Linear and branched polymers on fractals

TL;DR

This paper reviews the critical properties of linear and branched polymers on deterministic fractals, using real-space renormalization to analyze phenomena like self-avoiding walks, collapse transitions, and adsorption.

Contribution

It provides exact calculations of critical exponents and phase transitions for polymers on fractals, extending understanding of polymer behavior in complex geometries.

Findings

Critical exponents for self-avoiding walks on fractals are determined.

Collapse transition of linear polymers on certain fractals is characterized.

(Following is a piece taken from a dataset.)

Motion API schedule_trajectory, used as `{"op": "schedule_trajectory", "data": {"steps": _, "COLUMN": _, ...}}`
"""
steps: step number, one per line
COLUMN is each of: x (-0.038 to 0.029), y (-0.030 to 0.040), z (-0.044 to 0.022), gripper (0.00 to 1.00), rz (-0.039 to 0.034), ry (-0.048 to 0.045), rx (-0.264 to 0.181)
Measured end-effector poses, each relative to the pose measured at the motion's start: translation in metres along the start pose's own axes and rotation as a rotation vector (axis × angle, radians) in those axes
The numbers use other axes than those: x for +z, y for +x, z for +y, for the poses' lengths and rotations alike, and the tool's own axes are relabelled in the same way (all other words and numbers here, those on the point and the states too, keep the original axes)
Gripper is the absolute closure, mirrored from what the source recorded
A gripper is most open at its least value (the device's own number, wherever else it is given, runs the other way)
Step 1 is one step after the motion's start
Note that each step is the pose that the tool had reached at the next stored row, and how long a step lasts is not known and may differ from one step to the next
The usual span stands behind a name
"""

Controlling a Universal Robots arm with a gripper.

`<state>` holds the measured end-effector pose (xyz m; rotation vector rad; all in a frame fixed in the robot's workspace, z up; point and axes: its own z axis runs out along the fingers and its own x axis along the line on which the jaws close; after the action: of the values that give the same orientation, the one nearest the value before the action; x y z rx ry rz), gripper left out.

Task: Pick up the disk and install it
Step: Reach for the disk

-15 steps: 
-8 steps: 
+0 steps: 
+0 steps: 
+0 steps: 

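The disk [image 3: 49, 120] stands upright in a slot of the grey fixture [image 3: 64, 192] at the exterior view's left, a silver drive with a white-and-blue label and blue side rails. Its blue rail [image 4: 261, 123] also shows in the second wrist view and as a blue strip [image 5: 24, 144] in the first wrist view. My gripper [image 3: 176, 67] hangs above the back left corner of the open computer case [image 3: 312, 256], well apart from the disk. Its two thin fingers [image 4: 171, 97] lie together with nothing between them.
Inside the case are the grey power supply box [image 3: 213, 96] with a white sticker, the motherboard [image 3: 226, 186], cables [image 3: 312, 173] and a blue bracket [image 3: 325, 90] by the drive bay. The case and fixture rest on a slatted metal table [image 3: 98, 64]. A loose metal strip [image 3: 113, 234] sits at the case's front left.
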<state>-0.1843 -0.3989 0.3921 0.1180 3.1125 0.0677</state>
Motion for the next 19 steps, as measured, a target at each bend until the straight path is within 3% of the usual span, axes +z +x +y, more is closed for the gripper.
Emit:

Analytical study of adsorption and zipping transitions of polymers on fractals.

Abstract

This is a pedagogical review of the subject of linear polymers on deterministic finitely ramified fractals. For these, one can determine the critical properties exactly by real-space renormalization group technique. We show how this is used to determine the critical exponents of self-avoiding walks on different fractals. The behavior of critical exponents for the $n$-simplex lattice in the limit of large $n$ is determined. We study self-avoiding walks when the fractal dimension of the underlying lattice is just below 2. We then consider the case of linear polymers with attractive interactions, which on some fractals leads to a collapse transition. The fractals also provide a setting where the adsorption of a linear chain near on attractive substrate surface and the zipping-unzipping transition of two mutually interacting chains can be studied analytically. We also discuss briefly the critical properties of branched polymers on fractals.